Assignment
How many separate lines in this material contain the string "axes"? Respond with the number alone.

Information shown
Segment Open

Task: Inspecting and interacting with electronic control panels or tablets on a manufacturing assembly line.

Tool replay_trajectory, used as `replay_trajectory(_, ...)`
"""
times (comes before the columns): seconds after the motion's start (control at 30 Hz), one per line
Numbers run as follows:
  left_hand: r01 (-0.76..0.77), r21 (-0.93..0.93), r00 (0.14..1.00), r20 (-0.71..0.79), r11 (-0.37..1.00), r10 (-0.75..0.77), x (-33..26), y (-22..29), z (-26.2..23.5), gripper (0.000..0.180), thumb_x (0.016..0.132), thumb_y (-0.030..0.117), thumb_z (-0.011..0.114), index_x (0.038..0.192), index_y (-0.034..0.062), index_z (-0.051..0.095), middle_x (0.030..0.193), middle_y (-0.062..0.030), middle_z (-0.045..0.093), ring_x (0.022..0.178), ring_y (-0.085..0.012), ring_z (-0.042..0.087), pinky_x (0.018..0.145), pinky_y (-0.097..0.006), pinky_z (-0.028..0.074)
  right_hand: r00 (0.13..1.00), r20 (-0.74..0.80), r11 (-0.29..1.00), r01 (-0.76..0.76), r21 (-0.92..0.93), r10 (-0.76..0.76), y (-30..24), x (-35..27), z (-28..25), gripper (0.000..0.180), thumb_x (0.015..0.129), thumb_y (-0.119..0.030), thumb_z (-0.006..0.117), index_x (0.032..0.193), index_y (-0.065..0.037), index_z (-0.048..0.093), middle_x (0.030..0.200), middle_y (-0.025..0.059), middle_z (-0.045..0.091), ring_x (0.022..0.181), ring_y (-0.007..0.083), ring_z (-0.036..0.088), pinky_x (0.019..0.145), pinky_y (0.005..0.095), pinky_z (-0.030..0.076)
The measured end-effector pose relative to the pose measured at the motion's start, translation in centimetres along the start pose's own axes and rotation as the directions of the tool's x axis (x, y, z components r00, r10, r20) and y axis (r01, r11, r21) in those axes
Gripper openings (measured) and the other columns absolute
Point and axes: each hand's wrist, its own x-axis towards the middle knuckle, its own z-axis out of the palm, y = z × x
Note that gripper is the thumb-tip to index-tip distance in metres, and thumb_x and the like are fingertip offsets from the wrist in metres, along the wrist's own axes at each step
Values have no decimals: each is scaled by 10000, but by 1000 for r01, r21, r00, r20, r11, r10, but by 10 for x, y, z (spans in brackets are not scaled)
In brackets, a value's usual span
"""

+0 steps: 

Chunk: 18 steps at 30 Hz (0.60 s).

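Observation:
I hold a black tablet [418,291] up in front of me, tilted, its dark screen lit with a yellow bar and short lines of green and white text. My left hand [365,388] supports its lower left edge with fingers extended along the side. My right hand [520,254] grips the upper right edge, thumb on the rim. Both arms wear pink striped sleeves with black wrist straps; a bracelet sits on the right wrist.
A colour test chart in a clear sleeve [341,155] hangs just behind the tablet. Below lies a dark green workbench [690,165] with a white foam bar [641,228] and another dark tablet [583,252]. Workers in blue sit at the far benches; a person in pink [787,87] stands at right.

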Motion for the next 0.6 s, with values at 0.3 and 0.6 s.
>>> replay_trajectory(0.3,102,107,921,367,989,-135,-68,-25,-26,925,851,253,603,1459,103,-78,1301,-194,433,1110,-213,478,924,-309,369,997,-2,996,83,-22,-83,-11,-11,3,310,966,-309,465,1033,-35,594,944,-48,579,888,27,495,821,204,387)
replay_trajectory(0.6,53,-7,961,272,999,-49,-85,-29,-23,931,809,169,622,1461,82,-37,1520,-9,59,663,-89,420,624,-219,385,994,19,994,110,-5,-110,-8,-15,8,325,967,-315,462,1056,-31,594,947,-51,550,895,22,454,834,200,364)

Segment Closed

Answer for the task
3